Mural at Hyatt Regency Buffalo puts 100 years of city’s history on display

Wednesday, November 11, 2015

The 80-foot collage of old newspaper headlines and photographs is more billboard than mural, but it certainly conveys a story to anyone looking above the doors to the Pearl Street entrance of the Hyatt Regency Buffalo.

At a glance, the billboard is a kaliedoscope of images that were captured on the front pages of The Buffalo News from the late 19th century to the near present. It covers Buffalo and Western New York, from celebrated visits by U.S. presidents from Grover Cleveland to Barack Obama.
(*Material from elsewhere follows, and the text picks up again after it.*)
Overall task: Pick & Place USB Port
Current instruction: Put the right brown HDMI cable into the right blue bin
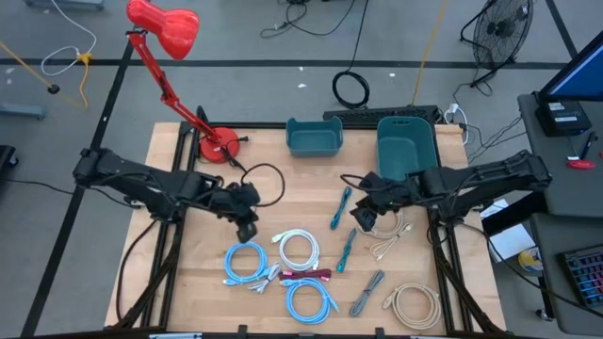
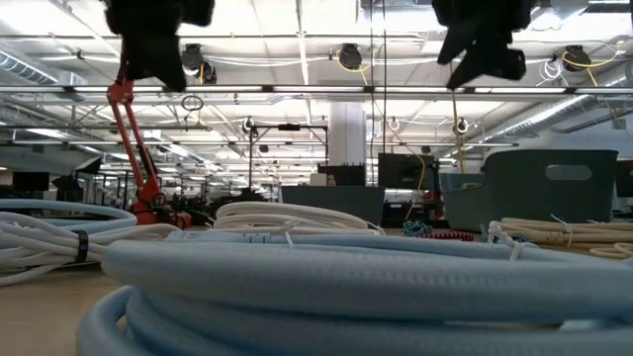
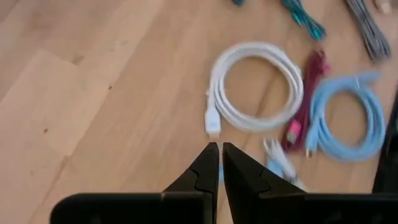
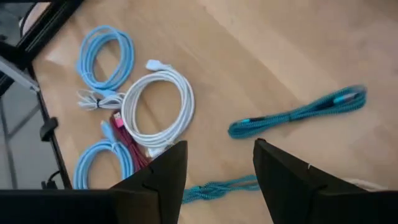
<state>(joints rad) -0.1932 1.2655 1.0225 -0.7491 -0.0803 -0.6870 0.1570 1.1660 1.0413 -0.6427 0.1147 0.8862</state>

In bold headlines, it captures the aftermath of a paralyzing blizzard to bold announcements of new public works projects, like the construction of the Peace Bridge, to the chronicling of major public spectacles that include Nik Wallenda’s daring tightrope walk over Niagara Falls.

“There are probably 100 stories on this wall,” said Paul L. Snyder III, CEO of Snyder Corp., which owns the Hyatt Regency Buffalo.

“You need to walk it to see it. It is, essentially, a sampling of the some of the historic events of our community, from the inception of The Buffalo News to 100 years later, virtually to the opening of this hotel.

That is the period that spans from about 1880, when The Buffalo Evening News began publishing a daily newspaper, to the mid-1980s, when the Hyatt Regency first opened its doors.

The concept for the mural was hatched a little over six months ago, following discussions between Snyder and Buffalo News Publisher Warren Colville and their respective teams. Their aim was to tell a story about Buffalo through the historic lens of The Buffalo News.

“We have images of the Peace Bridge being constructed and dedicated. We have images of Pilot Field being constructed. We also have images of most of the (U.S.) presidents during those periods of time, going back to McKinley, who came to this community and spoke at this community,” he said.

“What was important to us was selecting images and stories that are unique to our community, not headlines that could have been in Boston or Los Angeles or Chicago. These are Buffalo stories. So, if there’s a president in it, that president was in Buffalo. That makes it much more interesting because it’s our story. It’s the community’s story,” Snyder added.

The giant collage is composed of images taken directly from The News archives. The images were digitally remastered into a photographic file that could then be printed and installed on a very hi-tech material and then placed onto a media that almost looks like a giant photograph. The result, said Snyder, is a testament to the importance of newspapers, even in a digital age.

“It tells you how important The News is to the history and legacy of the community,” he said.

Without these unique artifacts, “the community doesn’t have the same sense of itself,” Snyder said.